Editorial : Valls en Chine – une rencontre au beau fixe

Au 1er ministre français Manuel Valls, les 29-31/01, Pékin réserva tous les honneurs, salué par le Président Xi Jinping, son homologue Li Keqiang et Zhang Deqiang, Président du Parlement, les trois grands édiles de la République populaire de Chine. Comme le remarqua J.P. Raffarin, l’ex-1er ministre également du voyage, «  les Chinois ont un œil sur les jeunes politiciens étrangers de talent : ils voient leur avenir et visent sur le long terme ». 

Au cours de son périple, Valls visita de nombreux sites, tels la chaîne d’Airbus A320 (Tianjin), le centre de R&D Michelin (Shanghai), le site Wangjing-Soho (Pékin), équipé par Schneider Electric.
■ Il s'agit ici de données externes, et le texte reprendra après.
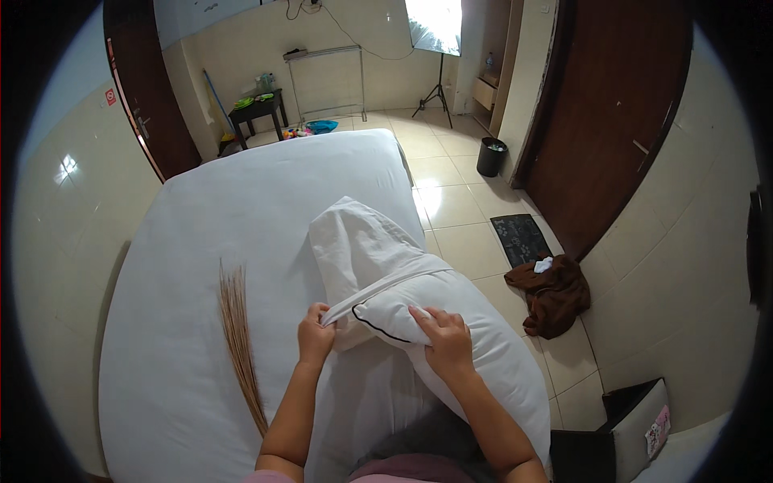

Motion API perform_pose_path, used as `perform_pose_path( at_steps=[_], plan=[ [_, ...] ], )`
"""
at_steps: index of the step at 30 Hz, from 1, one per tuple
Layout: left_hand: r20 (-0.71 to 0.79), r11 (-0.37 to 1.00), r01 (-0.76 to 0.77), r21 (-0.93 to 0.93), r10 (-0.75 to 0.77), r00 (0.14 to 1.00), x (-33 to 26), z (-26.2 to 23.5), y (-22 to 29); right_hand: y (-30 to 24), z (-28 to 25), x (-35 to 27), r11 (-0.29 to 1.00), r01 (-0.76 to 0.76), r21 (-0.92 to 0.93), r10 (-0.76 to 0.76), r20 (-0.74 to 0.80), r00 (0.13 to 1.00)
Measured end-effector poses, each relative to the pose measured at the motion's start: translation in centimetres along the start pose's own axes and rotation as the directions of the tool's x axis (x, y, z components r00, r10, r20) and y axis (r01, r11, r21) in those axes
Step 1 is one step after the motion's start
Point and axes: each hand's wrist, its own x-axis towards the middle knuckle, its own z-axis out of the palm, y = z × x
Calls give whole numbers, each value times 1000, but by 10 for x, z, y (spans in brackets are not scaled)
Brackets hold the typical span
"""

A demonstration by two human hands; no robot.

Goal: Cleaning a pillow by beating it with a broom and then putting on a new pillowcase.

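A plump white pillow [498, 354] with dark piping along one edge lies toward the right side of the bed [217, 217]. Its far end sits inside the mouth of a white pillowcase [354, 237], which stretches away across the sheet. My left hand [316, 334] is closed on the left edge of the pillowcase opening, pulling the hem taut. My right hand [444, 338] grips the pillow near its piped edge, thumb and fingers pinching the fabric. A broom of thin sticks [235, 330] rests on the sheet left of my left forearm.
Right of the bed, a brown cloth [555, 298] lies beside a dark mat [522, 239] near a brown door [604, 105]. A black bin [491, 157], a light stand [439, 92], a metal rack [326, 52] and a small black table [258, 111] stand farther off.
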Motion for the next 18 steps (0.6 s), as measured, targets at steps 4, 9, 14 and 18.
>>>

Entre France et Chine, le beau fixe régnant depuis deux ans, permettait à Valls de viser deux objectifs :
– le « rééquilibrage » des échanges, qui se faisaient en 2014 à 2,5 contre 1 en faveur de la Chine, causant un déficit français de 26 milliards d’€. L’estimant « insoutenable », Valls réclamait plus d’ouverture aux produits français. Li répondit que son pays ne souhaitait pas voir ce déséquilibre s’aggraver, et agirait pour le résorber. De bonnes paroles certes, mais aussi, 11 chantiers furent signés par de grands groupes, 
– l’ environnement. Une majorité des 11 projets signés à Pékin touchent à sa protection, par la décarbonisation de l’économie : via le nucléaire ( EDF avec CGN), les énergies renouvelables ( GDF-Suez avec SCEI, Sichuan), la pile à combustible ( Air Liquide avec SAIC) ou la création d’un parc-prairie (agence AFD avec la province du Shanxi). 

Surtout fin novembre, Paris accueillera la conférence COP 21 de l’ONU contre le réchauffement climatique. En cas d’accord, chaque nation dès 2020 devrait respecter des engagements de coupe d’émissions de CO2. A ce jour, la Chine a toujours refusé, prétendant laisser les pays « riches » fermer leurs usines. Mais les choses changent : Pékin sait qu’avec 40% des émissions mondiales, elle a atteint un niveau insupportable, même pour son peuple (1,5 million de décès par an en maladies respiratoires). Aussi depuis 2013, Pékin et Paris échangent et se préparent au COP 21 : convaincus que s’ils réussissent à créer une position commune entre Chine et Union Européenne, les Etats-Unis et le monde devront suivre.
La visite fut pour Pékin l’occasion d’ un signal discret mais essentiel : Chen Jining, le jeune (50 ans) Président de l’université Tsinghua, environnementaliste convaincu et favorable au COP 21, fut nommé « Secrétaire du Parti » au ministère de l’Environnement. Un poste qui invariablement s’accompagne de celui de ministre. Or le titulaire Zhou Shengxian (homme associé aux politiques négatives de la dernière décennie), à 65 ans, est sur le départ. 

Le dernier jour pékinois Valls, qui avait exprimé le vœu de rencontrer six intellectuels locaux sur terrain neutre (au centre culturel privé Yishu 8), vit tous ces invités se « désister » un à un. Comment faut-il comprendre cette péripétie? Bien sûr, la Chine a interdit cet échange – délicat en temps normal, et impossible au cœur de l’actuelle campagne de rectification de Xi Jinping. Mais en dévoilant un tel projet 15 jours à l’avance, peut-être Valls a-t-il forcé Pékin à réagir, ce qui lui a donné l’occasion, auprès de Li Keqiang, d’un dialogue approfondi sur les droits de l’Homme ? Un terme qui cristallise l’ambiguïté et la subtilité de la relation franco-chinoise!